De nombreux facteurs de succès ont déjà été largement commentés, comme la progression de la bande dessinée, le renouvellement des héros américains après la vague Superman, Batman, Wonderwoman, le développement de la culture geek et pop, et la très lente gestation de ces héros qui infusent les comics nés en 1933.
Un nouveau polythéisme
Les Avengers, se sont d’abord une galerie éclectique de personnages héroïques et mythiques, inventés par Stan Lee, Jack Kirby et tant d’autres.

Un panthéon éclectique
On y retrouve les dieux du panthéon scandinave, avec Thor, Odin et Loki. Il s’agit là de réelles divinités, assez fidèles à leurs origines mythiques.

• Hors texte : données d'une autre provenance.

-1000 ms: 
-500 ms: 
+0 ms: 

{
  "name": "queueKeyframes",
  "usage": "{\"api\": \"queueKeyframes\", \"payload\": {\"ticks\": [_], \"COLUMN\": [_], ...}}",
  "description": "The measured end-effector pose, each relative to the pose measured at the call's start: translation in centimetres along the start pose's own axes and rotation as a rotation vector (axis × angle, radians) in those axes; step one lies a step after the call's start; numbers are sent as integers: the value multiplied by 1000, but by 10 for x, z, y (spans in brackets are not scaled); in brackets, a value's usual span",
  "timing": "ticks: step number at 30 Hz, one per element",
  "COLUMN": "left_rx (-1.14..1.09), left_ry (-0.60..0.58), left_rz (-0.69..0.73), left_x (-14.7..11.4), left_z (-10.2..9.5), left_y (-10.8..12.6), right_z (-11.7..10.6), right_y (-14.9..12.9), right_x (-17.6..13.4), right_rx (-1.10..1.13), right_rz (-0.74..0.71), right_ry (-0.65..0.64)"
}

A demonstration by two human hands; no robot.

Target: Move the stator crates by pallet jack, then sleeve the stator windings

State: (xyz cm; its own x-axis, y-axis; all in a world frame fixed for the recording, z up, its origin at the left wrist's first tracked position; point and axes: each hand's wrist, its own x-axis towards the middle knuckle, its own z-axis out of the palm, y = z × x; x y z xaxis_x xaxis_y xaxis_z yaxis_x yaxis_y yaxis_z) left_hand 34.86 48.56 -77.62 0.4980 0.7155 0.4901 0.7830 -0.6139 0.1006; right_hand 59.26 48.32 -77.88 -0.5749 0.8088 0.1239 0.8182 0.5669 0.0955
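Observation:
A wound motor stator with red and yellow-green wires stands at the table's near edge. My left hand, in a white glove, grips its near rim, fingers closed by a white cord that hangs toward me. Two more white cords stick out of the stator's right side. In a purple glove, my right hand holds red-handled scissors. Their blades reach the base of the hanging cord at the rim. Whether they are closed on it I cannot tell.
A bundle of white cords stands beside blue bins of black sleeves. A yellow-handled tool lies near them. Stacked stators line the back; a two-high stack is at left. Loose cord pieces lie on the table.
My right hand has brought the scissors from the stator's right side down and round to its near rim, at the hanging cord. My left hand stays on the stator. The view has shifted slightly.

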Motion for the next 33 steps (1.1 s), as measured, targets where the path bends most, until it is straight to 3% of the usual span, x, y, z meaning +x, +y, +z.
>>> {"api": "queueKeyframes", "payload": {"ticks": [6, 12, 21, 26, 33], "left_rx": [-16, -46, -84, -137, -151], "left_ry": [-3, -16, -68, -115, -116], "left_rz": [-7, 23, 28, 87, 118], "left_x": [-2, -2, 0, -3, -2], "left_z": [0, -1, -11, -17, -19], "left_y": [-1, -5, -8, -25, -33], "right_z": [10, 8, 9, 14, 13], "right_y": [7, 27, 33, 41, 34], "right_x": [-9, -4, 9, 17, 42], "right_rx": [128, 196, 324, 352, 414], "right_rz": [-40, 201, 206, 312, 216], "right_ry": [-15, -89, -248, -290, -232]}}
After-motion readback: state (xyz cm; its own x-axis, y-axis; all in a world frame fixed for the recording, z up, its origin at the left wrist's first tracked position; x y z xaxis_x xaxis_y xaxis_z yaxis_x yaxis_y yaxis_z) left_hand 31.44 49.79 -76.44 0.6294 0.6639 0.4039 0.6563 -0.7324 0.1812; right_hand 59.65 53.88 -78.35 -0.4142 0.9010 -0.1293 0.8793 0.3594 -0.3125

A côté de cela, les hommes héroïques figurent en bonnes places. Iron Man, est l’homme prométhéen, l’homme conquérant l’univers grace à la technique. Black Panther est son alter ego Africain, qui même s’il puise sa force dans la culture tribal du continent sauvage, reste également un homme, succédant à son père. Black widow l’espionne de l’Est retournée par l’occident plonge ses racines dans la guerre froide. Hawk Eye, l’archer, est une sorte de Robin des bois moderne passé par une formation militaire d’élite. Du coté des hommes enfin, Captain Fury, le patron du Shield, qui a la lourde de tâche de faire travailler tous ces héros ensemble, ce qui ne s’avèrent pas toujours possible.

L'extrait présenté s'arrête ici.